Union offen für höhere Mindeststrafen bei Brandstiftung - (Foto: Hinweis auf Waldbrandgefahr (Archiv))
Die Union hat sich offen für den SPD-Vorstoß gezeigt, die Strafen für Brandstiftung zu erhöhen. "Die Union ist offen für eine Prüfung, ob die erhöhte Mindeststrafe von zwei Jahren auch unabhängig von der Gefährdung von Menschen generell für die Verursachung großflächiger Waldbrände gelten sollte", sagte Fraktionsvize Günter Krings (CDU) dem "Redaktionsnetzwerk Deutschland". Bisher gilt bei vorsätzlicher Brandstiftung eine Mindestfreiheitsstrafe von einem Jahr, bei Gefährdung oder Gesundheitsschädigung von Menschen von zwei Jahren.

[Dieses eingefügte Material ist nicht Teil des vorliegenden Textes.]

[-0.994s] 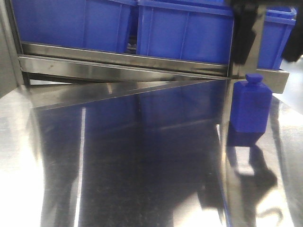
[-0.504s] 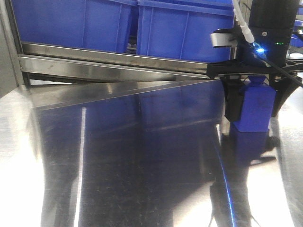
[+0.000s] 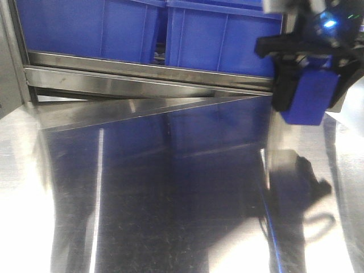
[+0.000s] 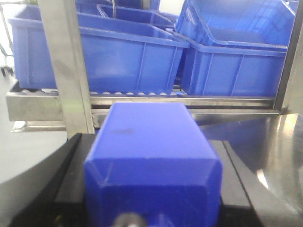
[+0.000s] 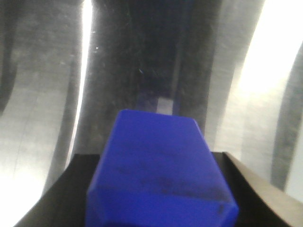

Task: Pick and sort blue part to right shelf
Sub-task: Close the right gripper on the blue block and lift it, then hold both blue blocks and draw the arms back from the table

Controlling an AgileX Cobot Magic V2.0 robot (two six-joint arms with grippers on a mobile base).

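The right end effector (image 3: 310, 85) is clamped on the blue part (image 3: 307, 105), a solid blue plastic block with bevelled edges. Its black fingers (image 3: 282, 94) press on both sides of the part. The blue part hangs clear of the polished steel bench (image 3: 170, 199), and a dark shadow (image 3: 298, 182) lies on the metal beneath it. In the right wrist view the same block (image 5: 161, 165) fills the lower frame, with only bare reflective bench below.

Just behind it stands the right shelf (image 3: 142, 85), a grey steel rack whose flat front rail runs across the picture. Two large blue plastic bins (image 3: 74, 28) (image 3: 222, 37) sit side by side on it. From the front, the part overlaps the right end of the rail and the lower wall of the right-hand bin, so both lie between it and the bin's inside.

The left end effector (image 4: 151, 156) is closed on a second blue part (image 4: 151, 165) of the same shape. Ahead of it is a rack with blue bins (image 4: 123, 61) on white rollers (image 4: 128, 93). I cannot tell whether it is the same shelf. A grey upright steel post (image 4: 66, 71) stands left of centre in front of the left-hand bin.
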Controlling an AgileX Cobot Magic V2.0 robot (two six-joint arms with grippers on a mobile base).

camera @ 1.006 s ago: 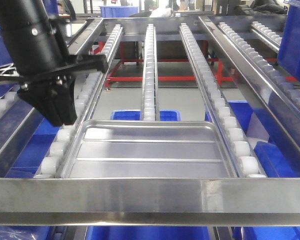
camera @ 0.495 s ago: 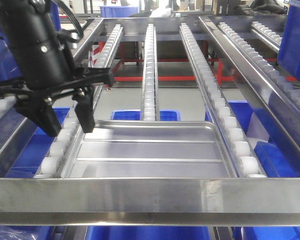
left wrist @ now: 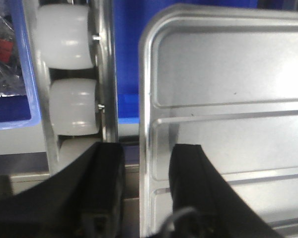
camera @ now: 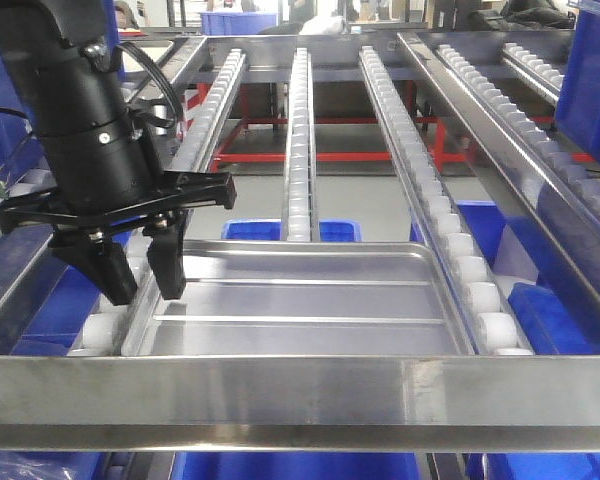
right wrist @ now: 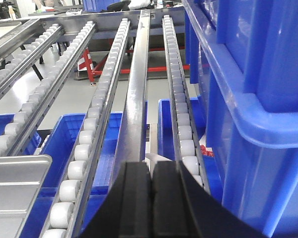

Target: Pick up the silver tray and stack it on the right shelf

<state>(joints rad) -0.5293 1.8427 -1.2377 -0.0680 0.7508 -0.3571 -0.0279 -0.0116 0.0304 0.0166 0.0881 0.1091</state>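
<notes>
1. The silver tray (camera: 300,300) is found lying flat across the lanes of large white rollers (camera: 460,262), its near edge just behind the front steel rail (camera: 300,385). It is not on the right shelf (camera: 520,122), which is seen apart at the right of the front view.
2. The left gripper (camera: 140,275) is lowered at the tray's left side with its jaws spread. One finger (camera: 110,272) is placed outside the rim, over the left roller lane, and the other finger (camera: 167,265) is placed inside the tray.
3. In the left wrist view, the left gripper (left wrist: 146,148) is seen astride the rolled rim of the tray (left wrist: 228,74). A narrow gap is noted on each side of the rim, so nothing is pinched.
4. The right gripper (right wrist: 150,171) is seen with its fingers pressed together and nothing between them. It is held over a steel rail (right wrist: 136,99), beside a large blue bin (right wrist: 258,74).
5. A corner of the tray (right wrist: 15,183) is visible at the lower left of the right wrist view.
</notes>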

Krings wies darauf hin, dass bei fahrlässiger Brandstiftung die möglichen Strafen schon heute identisch seien mit der Höchststrafe bei fahrlässiger Tötung. Krings forderte zudem, der Staat müsse sich dafür einsetzen, dass geschädigte Zivilpersonen vom Waldbrandverursacher entschädigt würden.
"Der Staat sollte den Geschädigten helfen, die Schäden von den Verantwortlichen einzutreiben. Auch das dürfte faktisch als sehr spürbare Strafe wirken", sagte er.